Seküler kültürün değerlerinin bütün ülkelerde benimsendiği bir dünyada, yalnızca Paris’te değil, Washington, Berlin, Londra, Viyana, Madrit, Brüksel, Amsterdam, Stocholm, Moskova, Ankara, Pekin ve Tokyo başta olmak üzere, bütün ülkelerin başşehirleri, kutsal kültürün öncülerinin heykelleriyle donatılmalıdır. Ekonomik alan kutsal değerlerden soyutlanırsa, dünyada krizler birbirini izler. Hiçbir merkez bankasının para basma gücü, değer krizinin doğurduğu sorunların üstesinden gelmeye yetmez.
Dünyanın en büyük petrol şirketlerinden olan Enron, Wall Street’in en parlak şirketlerindendir. Yıllarca dünyanın en büyük kuruluşları arasında yer almıştır. Amerika’nın önde gelen devlet yöneticilerinin danışmanlık yaptığı kuruluş, üst üste birçok kere dünyanın, en yenilikçi kuruluşu olarak seçilmiştir. Ancak değeri değersizlik olduğu için, dünyanın gözleri önünde yerle bir olmuştur. Görünen fizik ve görünmeyen metafizik boyutlarıyla, hayata anlam kazandıran, seküler kültürün değerleri değil, kutsal kültürün değerleridir.
Bethany McLean ve Peter Elkind, “Gümüş Kurşun” isimli kitaplarında, Enron’un inanılmaz yükselişini ve önlenemez çöküşünü roman tadında, bütün ayrıntılarıyla anlatmaktadırlar. Enron’un borsa ve bilanço oyunlarıyla gösterdiği, sanal kazançların gerçek olmadığının ortaya çıkmasıyla, dünyada petrole dayalı ekonomiler, büyük bir kriz yaşamışlardır. Enron’u deneten dünyanın önde gelen danışmanlık kuruluşu, Arthur Anderson güvenirliğini yitirerek kapanmak zorunda kalmıştır.
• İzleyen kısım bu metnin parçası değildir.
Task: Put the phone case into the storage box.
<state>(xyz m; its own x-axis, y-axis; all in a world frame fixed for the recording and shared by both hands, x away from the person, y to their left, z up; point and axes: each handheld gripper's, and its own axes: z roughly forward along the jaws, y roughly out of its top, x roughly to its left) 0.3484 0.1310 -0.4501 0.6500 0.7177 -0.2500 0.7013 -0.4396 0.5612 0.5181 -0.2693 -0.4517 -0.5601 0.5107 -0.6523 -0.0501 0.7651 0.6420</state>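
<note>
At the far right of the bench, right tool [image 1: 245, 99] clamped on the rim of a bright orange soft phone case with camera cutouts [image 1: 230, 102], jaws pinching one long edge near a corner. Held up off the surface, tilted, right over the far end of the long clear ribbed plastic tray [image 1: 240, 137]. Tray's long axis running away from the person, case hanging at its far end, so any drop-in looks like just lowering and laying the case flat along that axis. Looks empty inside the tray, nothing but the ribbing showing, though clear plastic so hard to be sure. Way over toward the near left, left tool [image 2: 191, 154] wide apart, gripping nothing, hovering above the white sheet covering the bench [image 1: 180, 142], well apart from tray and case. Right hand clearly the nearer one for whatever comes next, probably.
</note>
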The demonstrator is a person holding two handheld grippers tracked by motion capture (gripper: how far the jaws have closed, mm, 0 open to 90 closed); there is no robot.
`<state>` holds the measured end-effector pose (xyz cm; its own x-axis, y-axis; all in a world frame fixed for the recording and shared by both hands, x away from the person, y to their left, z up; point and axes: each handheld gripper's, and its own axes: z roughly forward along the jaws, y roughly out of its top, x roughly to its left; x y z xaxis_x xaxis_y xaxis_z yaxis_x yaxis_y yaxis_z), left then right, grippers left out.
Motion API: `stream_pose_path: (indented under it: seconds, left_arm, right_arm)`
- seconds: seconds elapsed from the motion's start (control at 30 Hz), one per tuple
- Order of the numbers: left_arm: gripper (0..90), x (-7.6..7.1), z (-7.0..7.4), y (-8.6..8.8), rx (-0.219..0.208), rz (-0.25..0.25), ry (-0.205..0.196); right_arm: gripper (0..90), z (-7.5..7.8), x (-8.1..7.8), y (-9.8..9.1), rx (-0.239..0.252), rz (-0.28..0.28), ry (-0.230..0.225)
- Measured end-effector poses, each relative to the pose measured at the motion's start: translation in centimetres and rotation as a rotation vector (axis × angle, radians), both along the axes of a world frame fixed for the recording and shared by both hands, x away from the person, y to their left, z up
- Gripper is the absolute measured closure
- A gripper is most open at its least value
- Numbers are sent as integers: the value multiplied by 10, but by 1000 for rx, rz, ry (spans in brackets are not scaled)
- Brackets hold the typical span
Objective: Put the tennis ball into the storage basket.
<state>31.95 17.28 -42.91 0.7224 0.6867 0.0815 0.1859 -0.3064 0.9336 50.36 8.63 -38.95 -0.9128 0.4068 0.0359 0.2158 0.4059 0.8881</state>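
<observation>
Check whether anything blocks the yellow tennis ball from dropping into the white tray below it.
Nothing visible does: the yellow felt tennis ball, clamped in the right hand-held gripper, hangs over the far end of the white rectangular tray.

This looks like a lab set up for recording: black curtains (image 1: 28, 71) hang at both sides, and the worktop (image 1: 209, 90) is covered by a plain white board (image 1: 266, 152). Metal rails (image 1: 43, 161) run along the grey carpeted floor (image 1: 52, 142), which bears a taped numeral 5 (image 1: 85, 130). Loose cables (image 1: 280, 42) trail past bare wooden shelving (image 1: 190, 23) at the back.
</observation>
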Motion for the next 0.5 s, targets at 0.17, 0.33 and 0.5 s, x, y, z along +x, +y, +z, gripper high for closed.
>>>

Amerka’nın önde gelen üniversitelerinden beslenen ve desteklenen küresel kuruluşların, geliştirdikleri karmaşık finansman teknikleriyle büyüttükleri sanal kazançlar, bütün dünyayı krizden krize sürüklemektedir. Finansal krizlerde açıkça gözlendiği gibi, kuruluşları gururları, kibirleri ve doyma bilmez açgözlülükleri yıkmaktadır. Onlar kazanılmayan kazançlara dayanan, gerçek olmayan sanal gelirleriyle, ekonomik ve kültürel hayatın temel değerlerini, ayaklar altına alarak değersizleştirmektedirler.
Dünyada sınırsız sanal kazançlar peşinde koşan, gurur ve kibir anıtları çokuluslu küresel kuruluşların çöküşü, kutsal kültürü hayatın bütün boyutlarından, bütünüyle söküp atmaya çalışan, anavatanı Fransa olan seküler kültürün çöküşüdür. Yirmi birinci yüzyılda iki dünyanın aydınları, kutsal değerlerinden yola çıkarak, bütün ülkelerin dürüst kuruluşlarıyla, dünyanın ekonomik ve kültürel yapısını yeniden inşa edeceklerdir. Hiçbir alanda kültür ekonomiden, ekonomi kültürden ayrılmaz. Her ikisi de insanla yaşıttır.
Dünyanın her ülkesinde, seküler ve kutsal kültürler savaşıyor.
Kutsal kültürün simgesi, tartarken doğru tartan terazidir.
Terazileri eğri olanların, ekonomileri doğru olmaz.